Newton High School is a public high school in Newton, Kansas, United States operated by Newton USD 373 school district, and serves students of grades 9 to 12. It is located on a 90 acre campus with a Cedar-tree surrounded parking lot.

==History==
Newton High School was founded in 1885. Historically, Newton High School has been located at three different locations:
- first school was located at the northwest corner of 6th and Ash (currently Lincoln Park Apartments) and built in TBD,
- second school was located at the northeast corner of Broadway and Poplar (currently Santa Fe 5/6 Center school) and built in 1914,
- third (current) school is located at the northeast corner of 12th and Boyd (in northwest Newton) and built in the early 1970s. In October 1971, Newton voters approved a $4.9 Million school bond to build a new high school complex and remodel the old high school for use as a middle school.
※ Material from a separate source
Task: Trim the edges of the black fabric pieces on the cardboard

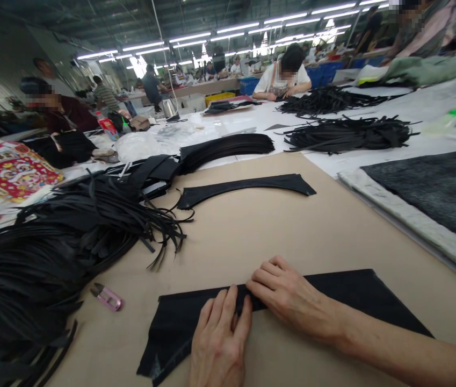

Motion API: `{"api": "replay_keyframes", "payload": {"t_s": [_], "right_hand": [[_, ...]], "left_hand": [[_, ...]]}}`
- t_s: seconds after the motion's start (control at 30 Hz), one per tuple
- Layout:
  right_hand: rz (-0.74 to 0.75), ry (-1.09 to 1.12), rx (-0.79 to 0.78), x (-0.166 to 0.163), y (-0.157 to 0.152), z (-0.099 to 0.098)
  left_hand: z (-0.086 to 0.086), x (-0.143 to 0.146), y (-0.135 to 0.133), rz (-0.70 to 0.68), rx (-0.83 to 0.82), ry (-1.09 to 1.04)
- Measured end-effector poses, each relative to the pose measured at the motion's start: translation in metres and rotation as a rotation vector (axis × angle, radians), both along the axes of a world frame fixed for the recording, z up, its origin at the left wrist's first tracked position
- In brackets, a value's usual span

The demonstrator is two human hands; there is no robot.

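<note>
A curved black fabric piece point(344, 293) lies across the tan board point(260, 226) close to me. My left hand point(219, 338) rests flat on its left part, fingers stretched out and close together. My right hand point(288, 295) lies on the fabric's upper edge just right of it, fingers extended and pressing down, fingertips almost touching the left hand. Neither hand holds anything. A second curved black piece point(247, 188) lies farther back on the board.
A big heap of black strips point(58, 236) fills the left side, with pink thread snips point(107, 297) beside it. A stack of black pieces point(228, 148) and more strip piles point(344, 134) lie behind. A dark grey pad point(437, 188) sits right. Other people work at the far tables.
</note>
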State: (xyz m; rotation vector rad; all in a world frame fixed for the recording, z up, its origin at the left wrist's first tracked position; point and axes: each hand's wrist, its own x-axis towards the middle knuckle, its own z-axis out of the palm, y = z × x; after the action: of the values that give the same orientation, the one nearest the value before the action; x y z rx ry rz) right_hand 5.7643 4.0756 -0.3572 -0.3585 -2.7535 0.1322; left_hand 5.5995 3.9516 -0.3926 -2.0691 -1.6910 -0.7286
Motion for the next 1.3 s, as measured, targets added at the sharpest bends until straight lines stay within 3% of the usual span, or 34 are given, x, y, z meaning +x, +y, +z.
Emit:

As a result of a bond election that took place in 2007, renovation construction began on the school in 2009 and was completed in 2010. The renovation added several sections to the school and redistributed the rooms within the building; in this redistribution, safety and modernization were both heavy concerns. Aside from significantly changing the exterior of the school, the renovations also pushed the administration offices forward and relocated the school library.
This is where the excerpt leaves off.